The major structural component of the cell wall is peptidoglycan, which is a complex molecule composed of alternating units of N-acetylglucosamine (NAG) and N-acetylmuramic acid (NAM) cross-linked by short peptides. What results is a flat, crosshatch pattern that is very strong and rigid, yet open enough for movement of particles. As you can see, peptidoglycan resembles a chain-link fence.

Nearly all bacteria have cell walls made of peptidoglycan. But there is more to a cell wall than just peptidoglycan. In nature, there are two major types of cell walls, Gram-positive and Gram-negative, each with very different structures. The term 'Gram' refers to the Gram-staining technique that differentiates bacteria with the two different cell walls. For this lesson, it's not important to know the exact staining procedure.

Gram-Positive

The Gram-positive bacteria have multiple peptidoglycan layers forming very thick, rigid cell walls. The flat, crosshatched layers of peptidoglycan are stacked on top of each other, creating a relatively thick cell wall. Spanning the stack of peptidoglycan is teichoic acid. This long molecule has a negative charge and helps move ions through the thick cell wall. It is important to note that teichoic acid is only found in Gram-positive bacteria.

Gram-Negative

The Gram-negative bacteria differ from Gram-positive in two major ways. The Gram-negative cell wall is composed of only one or two layers of peptidoglycan that is covered by an outer membrane.

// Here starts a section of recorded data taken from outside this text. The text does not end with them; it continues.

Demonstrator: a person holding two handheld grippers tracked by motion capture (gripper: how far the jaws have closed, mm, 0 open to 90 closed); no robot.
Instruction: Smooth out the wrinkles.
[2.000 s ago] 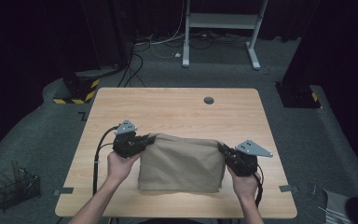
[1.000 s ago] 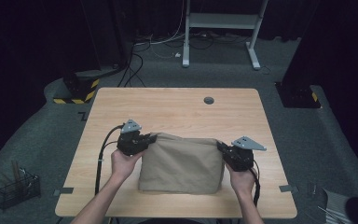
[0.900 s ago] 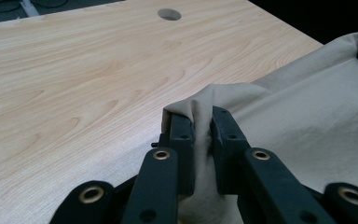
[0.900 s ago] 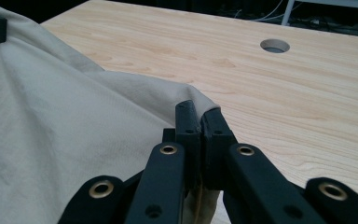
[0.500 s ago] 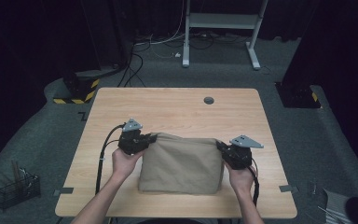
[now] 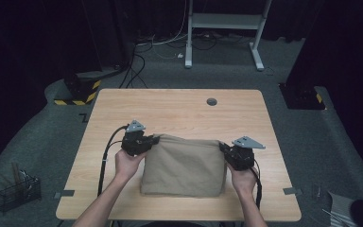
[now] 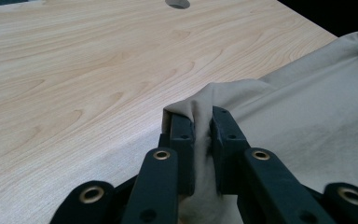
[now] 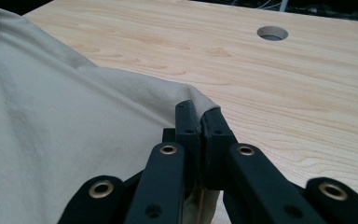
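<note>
A beige folded cloth [image 6: 183, 165] lies on the near half of the wooden table [image 6: 179, 109]. My left gripper [image 6: 152, 140] pinches the cloth's far left corner; in the left gripper view a bunched fold of cloth [image 7: 205, 114] sits squeezed in my left gripper [image 7: 202, 122]. At the far right corner, my right gripper [image 6: 223, 149] is shut on the cloth's edge; in the right gripper view my right gripper [image 8: 199, 116] has its jaws pressed together on the thin cloth [image 8: 74, 121]. A hand holds each gripper from the near side.
A round cable hole [image 6: 211, 101] sits near the table's far edge. A wire basket [image 6: 16, 191] stands on the floor at the left. A white desk frame [image 6: 224, 28] and cables lie on the floor beyond the table.
Both grippers have shifted slightly toward the far side and inward with the cloth's far corners, keeping their grip; the cloth's far edge has moved a little with them.
</note>
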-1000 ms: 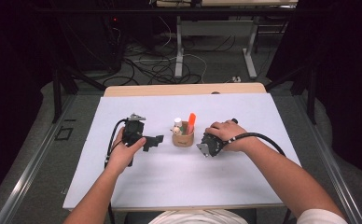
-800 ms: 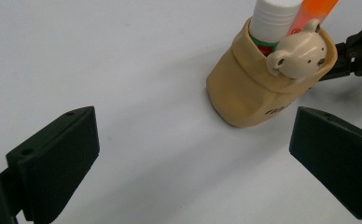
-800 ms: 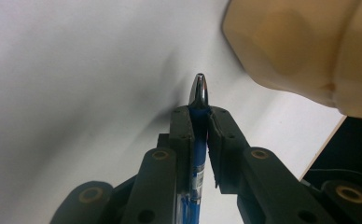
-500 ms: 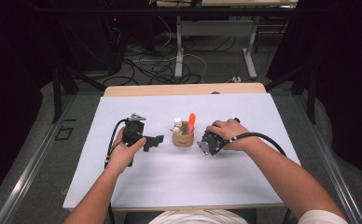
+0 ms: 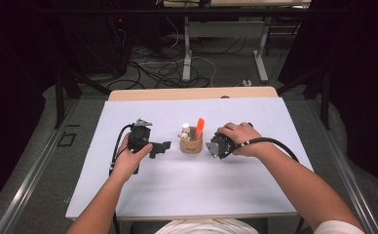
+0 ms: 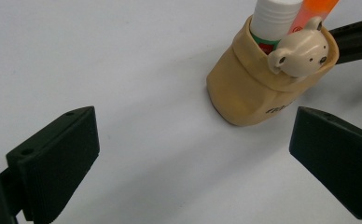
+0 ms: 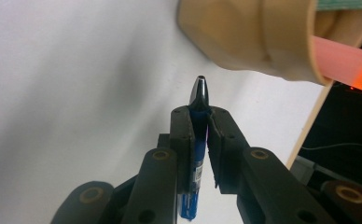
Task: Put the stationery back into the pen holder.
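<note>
Pen [image 7: 198, 140] clamped between the right gripper's [image 7: 200, 119] closed jaws: a blue barrel with a silver-and-black tip that sticks out past the pads, its lower end cut off by the frame and its label too small to read. That tip points toward the tan pen holder [image 7: 263, 37] lying just beyond it, apart from it, with the holder's mouth turned sideways in this view and an orange marker [image 7: 342, 63] poking out, blurred. From above, the right gripper [image 5: 218, 147] is mostly covered by the right hand [image 5: 238, 139], which rests low on the white table [image 5: 187, 190] just right of the holder [image 5: 191, 144], forearm angled in from the bottom right corner. Left gripper [image 6: 193, 154] jaws stand wide apart with nothing between them, aimed at the holder [image 6: 249, 88], which shows a white-capped glue stick [image 6: 274, 18] and a small bear figure [image 6: 302, 51] at its rim; the marker's top is cut off there. Left hand [image 5: 131, 158] grips its tool [image 5: 150, 144] left of the holder, wrist low, forearm coming up from the bottom edge
</note>
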Motion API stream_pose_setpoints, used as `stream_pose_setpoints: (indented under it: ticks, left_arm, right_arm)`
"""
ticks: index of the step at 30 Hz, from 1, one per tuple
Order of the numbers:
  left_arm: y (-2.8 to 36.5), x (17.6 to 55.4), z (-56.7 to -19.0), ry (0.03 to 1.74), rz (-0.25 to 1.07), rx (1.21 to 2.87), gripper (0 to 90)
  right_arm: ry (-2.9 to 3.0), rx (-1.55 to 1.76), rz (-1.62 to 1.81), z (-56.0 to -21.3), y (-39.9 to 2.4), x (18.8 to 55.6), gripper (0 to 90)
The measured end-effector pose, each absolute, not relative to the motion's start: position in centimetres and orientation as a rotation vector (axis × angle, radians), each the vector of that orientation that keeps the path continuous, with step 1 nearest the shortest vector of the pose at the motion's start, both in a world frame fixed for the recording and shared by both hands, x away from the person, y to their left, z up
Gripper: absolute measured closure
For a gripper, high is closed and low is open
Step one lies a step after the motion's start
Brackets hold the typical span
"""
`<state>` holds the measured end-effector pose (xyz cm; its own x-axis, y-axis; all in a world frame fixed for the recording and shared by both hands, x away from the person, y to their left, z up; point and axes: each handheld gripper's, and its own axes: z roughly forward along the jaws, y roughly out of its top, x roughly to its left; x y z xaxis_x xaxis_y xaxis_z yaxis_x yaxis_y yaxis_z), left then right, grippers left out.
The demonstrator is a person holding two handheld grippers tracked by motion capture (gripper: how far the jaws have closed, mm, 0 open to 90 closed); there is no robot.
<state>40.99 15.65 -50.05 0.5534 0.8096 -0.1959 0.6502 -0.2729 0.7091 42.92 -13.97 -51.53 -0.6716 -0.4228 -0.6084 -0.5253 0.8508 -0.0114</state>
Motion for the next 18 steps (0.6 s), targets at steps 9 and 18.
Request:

Gram-negative bacteria have a typical cell membrane that covers the entire cell. Just outside of this membrane is the periplasm, which is a jelly-like layer between the outer membrane and the cell membrane. The periplasmic space includes the layers of peptidoglycan as well as enzymes and additional transport proteins. In Gram-negative bacteria, there are only one or two layers of the peptidoglycan mesh.